Multi-line logs such as stack traces give you lots of very valuable information for debugging and troubleshooting application problems. Unfortunately, it can be very difficult to correctly collect and store these for two primary reasons:
If your logs are not sent in JSON, most log management systems do not treat multi-line logs as a single event.
Different formats (e.g. stack traces for different programming languages) and different runtimes make it difficult to identify where a log message begins and ends.
Not supporting multi-line logs means troubleshooting your problems will be much harder and maybe even impossible (e.g. log lines may be stored out of order). There are two main methods for handling multi-line logs:
Log everything in the JSON format.
Use log collectors to assemble multi-line logs into a single event.

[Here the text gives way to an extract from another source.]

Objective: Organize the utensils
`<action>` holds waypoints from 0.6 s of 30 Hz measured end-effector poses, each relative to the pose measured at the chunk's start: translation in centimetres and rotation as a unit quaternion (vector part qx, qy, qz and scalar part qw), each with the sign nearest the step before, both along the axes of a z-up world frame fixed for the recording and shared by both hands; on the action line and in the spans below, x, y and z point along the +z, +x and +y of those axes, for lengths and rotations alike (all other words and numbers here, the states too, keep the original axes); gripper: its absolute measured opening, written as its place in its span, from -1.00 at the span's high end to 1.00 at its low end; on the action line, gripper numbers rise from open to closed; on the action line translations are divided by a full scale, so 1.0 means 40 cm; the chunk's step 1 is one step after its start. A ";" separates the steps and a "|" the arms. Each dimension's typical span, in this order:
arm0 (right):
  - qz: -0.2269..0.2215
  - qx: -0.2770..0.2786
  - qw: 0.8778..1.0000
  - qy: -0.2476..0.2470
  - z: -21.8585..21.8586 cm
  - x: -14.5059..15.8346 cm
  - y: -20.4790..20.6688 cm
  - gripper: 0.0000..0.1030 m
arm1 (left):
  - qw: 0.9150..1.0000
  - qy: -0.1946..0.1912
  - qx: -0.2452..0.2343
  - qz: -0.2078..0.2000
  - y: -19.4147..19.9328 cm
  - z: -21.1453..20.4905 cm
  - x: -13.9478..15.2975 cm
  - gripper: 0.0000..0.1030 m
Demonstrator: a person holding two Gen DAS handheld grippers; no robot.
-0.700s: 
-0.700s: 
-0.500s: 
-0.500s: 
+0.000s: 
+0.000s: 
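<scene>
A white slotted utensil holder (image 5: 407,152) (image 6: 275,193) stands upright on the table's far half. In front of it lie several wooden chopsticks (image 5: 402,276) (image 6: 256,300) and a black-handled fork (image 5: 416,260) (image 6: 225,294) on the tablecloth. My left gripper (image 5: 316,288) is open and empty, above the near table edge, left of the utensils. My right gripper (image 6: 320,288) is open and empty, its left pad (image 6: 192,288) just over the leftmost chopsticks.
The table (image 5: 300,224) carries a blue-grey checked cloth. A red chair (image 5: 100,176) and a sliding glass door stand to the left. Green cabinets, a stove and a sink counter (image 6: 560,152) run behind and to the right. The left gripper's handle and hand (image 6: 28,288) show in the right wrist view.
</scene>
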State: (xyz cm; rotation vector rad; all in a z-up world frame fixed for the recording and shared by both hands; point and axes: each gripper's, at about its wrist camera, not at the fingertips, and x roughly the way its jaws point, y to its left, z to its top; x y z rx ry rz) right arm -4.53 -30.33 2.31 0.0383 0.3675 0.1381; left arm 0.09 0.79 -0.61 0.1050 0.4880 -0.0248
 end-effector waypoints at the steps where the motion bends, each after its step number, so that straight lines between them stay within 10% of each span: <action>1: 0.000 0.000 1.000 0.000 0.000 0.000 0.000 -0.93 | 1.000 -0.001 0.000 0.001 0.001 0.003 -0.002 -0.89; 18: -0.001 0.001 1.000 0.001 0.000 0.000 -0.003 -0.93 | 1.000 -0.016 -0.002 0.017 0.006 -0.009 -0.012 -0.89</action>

Unfortunately, there may be situations where you can’t log to JSON. For example, it might require changes to your code or logging strategies that you’re not in a position to make. Or, your environment might use a third-party logging tool that you are not able to configure to write to JSON.
As described in the previous section, assembling back multi-line logs can be difficult. We may want to expose a new configuration that allows customers to tell the log collector to look for specific patterns to indicate the beginning of a new log entry. Since most RFE cases are about stack traces, we may also want to think about providing a simplified API to only configure the programming language we should care about so that Logging can configure the log collector automatically with the appropriate patterns based on that list. A simplified API will also make it easier for us to transition customers to another log collector, if necessary.
Goal & Success
- If logs can’t be treated as JSON, OpenShift Logging should provide a configuration option to assemble multi-line logs back into a single event so that users are able to search and use them to better identify problems.

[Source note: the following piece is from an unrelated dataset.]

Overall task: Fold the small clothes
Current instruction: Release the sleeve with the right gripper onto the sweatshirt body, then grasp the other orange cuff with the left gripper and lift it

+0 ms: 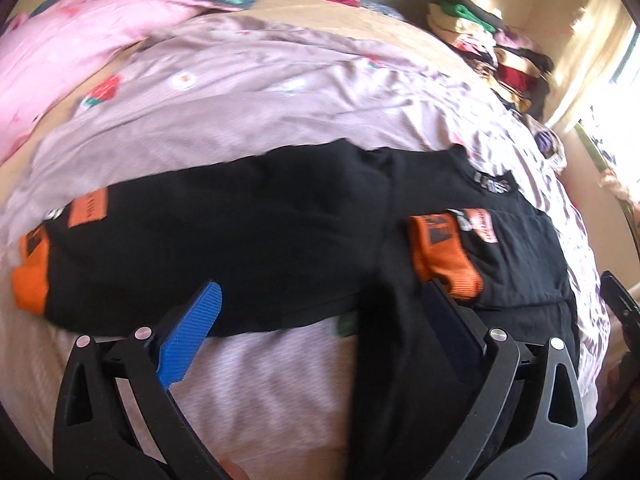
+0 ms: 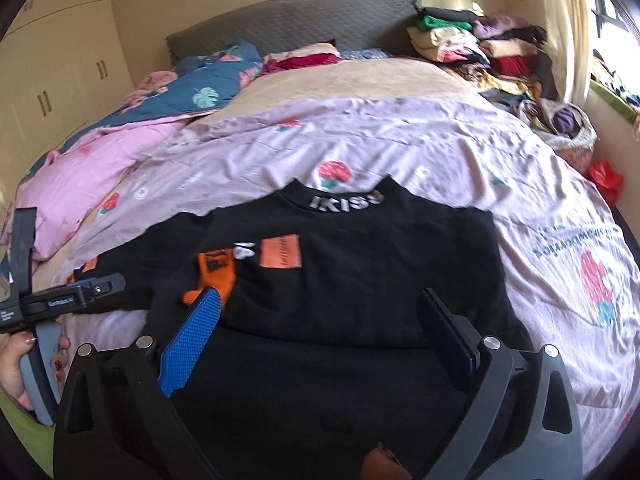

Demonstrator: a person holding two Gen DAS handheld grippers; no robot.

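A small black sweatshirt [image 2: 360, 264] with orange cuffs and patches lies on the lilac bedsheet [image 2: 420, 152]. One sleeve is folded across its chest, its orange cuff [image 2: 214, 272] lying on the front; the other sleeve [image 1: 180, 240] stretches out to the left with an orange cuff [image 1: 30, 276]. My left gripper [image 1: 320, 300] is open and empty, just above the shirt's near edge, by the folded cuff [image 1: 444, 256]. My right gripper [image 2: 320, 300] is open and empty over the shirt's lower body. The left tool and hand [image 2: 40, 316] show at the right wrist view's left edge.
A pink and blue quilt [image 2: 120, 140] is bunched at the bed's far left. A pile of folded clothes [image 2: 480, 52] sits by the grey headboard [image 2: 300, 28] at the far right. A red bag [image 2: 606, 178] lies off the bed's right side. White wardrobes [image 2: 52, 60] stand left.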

- A user must be able to configure patterns for stack traces so that the log collector joins them into a single event.
- A user should be able to configure patterns for other multi-line logs other than stack traces.
Use Case: Company X is running more than a hundred different microservices based on Java. Recently, they broke them out from different legacy monolithic applications and they are developed and owned by multiple teams, and they want to continue to use log standards they put in place a year ago to avoid rebuilding or changing more of their code base. Due to that, they are not able to use JSON. Now in production, the AppSRE team constantly hits the problem that OpenShift Logging collects and stores Java stack traces as individual log records and they are mostly out of order which makes identifying the actual problem much harder, and in many cases impossible.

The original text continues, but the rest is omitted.